POWIĄZANE: Carrie Underwood miała najlepszą odpowiedź na krytykę, która nienawidziła jej piosenki „Saturday Night Football”
Underwood przygotowuje się do powrotu na drogę po „Płacz śliczna Tour 360”, która rozpocznie się w maju. Każdy, kto widział występ Underwooda, wie, że to coś więcej niż tylko dziewczyna i gitara. Z tancerzami, specjalnymi efektami scenicznymi i mnóstwem wysokich emocji w zanadrzu Underwood musi przygotować swoje ciało i umysł – i wygląda na to, że jest na dobrej drodze.

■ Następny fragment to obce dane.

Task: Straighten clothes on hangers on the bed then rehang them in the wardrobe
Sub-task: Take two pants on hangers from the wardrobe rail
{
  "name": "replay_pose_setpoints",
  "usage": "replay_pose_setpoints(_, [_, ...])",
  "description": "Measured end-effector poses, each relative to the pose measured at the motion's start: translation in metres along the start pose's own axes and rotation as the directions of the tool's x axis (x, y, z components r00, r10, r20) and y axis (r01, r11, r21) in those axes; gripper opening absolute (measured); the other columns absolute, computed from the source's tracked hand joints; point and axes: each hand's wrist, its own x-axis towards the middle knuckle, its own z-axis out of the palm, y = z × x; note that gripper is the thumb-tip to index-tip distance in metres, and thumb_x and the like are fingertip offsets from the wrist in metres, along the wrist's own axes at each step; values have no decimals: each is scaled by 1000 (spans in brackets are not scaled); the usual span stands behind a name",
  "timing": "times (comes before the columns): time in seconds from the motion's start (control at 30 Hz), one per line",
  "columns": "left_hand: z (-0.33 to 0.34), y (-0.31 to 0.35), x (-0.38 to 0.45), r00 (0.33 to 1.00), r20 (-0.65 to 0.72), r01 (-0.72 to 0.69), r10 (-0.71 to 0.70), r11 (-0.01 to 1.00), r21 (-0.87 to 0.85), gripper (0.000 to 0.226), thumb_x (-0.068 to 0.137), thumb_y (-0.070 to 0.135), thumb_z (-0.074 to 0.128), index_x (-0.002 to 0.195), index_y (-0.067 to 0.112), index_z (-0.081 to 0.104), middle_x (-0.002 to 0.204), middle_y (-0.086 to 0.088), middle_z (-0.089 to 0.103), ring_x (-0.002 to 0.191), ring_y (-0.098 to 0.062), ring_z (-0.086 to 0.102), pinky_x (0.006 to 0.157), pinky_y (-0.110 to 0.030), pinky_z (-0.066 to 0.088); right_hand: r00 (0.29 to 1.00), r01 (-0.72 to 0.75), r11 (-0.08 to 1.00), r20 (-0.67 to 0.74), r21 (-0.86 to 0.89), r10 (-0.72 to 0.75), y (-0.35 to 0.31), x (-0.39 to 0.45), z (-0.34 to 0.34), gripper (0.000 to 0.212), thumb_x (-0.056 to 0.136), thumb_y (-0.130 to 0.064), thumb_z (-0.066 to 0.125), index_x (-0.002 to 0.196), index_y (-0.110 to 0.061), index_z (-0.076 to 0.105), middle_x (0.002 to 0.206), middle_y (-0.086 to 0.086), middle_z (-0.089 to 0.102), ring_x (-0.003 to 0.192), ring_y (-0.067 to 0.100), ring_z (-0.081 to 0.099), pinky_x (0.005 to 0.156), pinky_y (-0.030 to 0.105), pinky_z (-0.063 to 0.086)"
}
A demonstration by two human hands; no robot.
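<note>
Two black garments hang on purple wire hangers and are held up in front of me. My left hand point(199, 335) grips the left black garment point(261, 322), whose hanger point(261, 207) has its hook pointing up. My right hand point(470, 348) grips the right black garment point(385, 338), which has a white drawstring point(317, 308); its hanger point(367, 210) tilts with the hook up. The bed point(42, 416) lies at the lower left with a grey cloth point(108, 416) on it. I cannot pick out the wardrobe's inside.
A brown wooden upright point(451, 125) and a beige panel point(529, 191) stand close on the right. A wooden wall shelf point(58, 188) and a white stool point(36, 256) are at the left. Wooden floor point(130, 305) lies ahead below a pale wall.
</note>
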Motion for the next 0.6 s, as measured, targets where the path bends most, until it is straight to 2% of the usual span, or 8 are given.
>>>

Nie tylko ustawia się na realistyczne cele fitness, ale mówi wszystkim, jak ważne jest kochanie ciała, które masz teraz.
„Kiedy przygotowuję się do czerwonych dywanów i życia w trasie, teraz obiecuję sobie, że zacznę doceniać to, co MOŻE robić moje ciało i przestanę koncentrować się na tym, czego nie może. Obiecuję, że przestanę analizować każdy kąt, każdą krzywiznę, każdy funt i każdy posiłek. Zamierzam pozostać na tej ścieżce, ponieważ jest to podróż i tak długo, jak zawsze dążę do swoich celów, pewnego dnia je osiągnę. Będę brać to dzień po dniu, uśmiechać się do dziewczyny w lustrze i ćwiczyć, bo kocham to ciało i wszystko, co zrobiło i będzie dalej robić!”
POWIĄZANE: 3 Poważny Wskazówki Carrie Underwood (prawdopodobnie) pojawiła się na swoim nowym albumie
Nas tygodniowo rozmawiała ze swoją trenerką, Erin Oprea, która wyjaśniła, że zamiast naciskać Underwooda, by wrócił do tego, teraz zwracają uwagę na jej ciało, a nie testują jej granice. Oprea dodała, że to Underwood, a nie ona, dyktuje, czego chce z każdego treningu.
„Jeszcze do tego nie wróciła. To jeszcze za wcześnie – powiedziała Oprea. „Teraz nadszedł czas mamy. Czas mamy, czas mamy. I to jest dostosowanie do dwójki dzieci! Ale to nie potrwa długo. Nie wiem dokładnie, jaki będzie jej cel, kiedy wróci, ale zobaczymy. To będzie zależało od tego, jak się czuje”.
Underwood i jej mąż Mike Fisher powitali małego Jacoba 23 stycznia. Mają też 4-letniego syna Izajasza.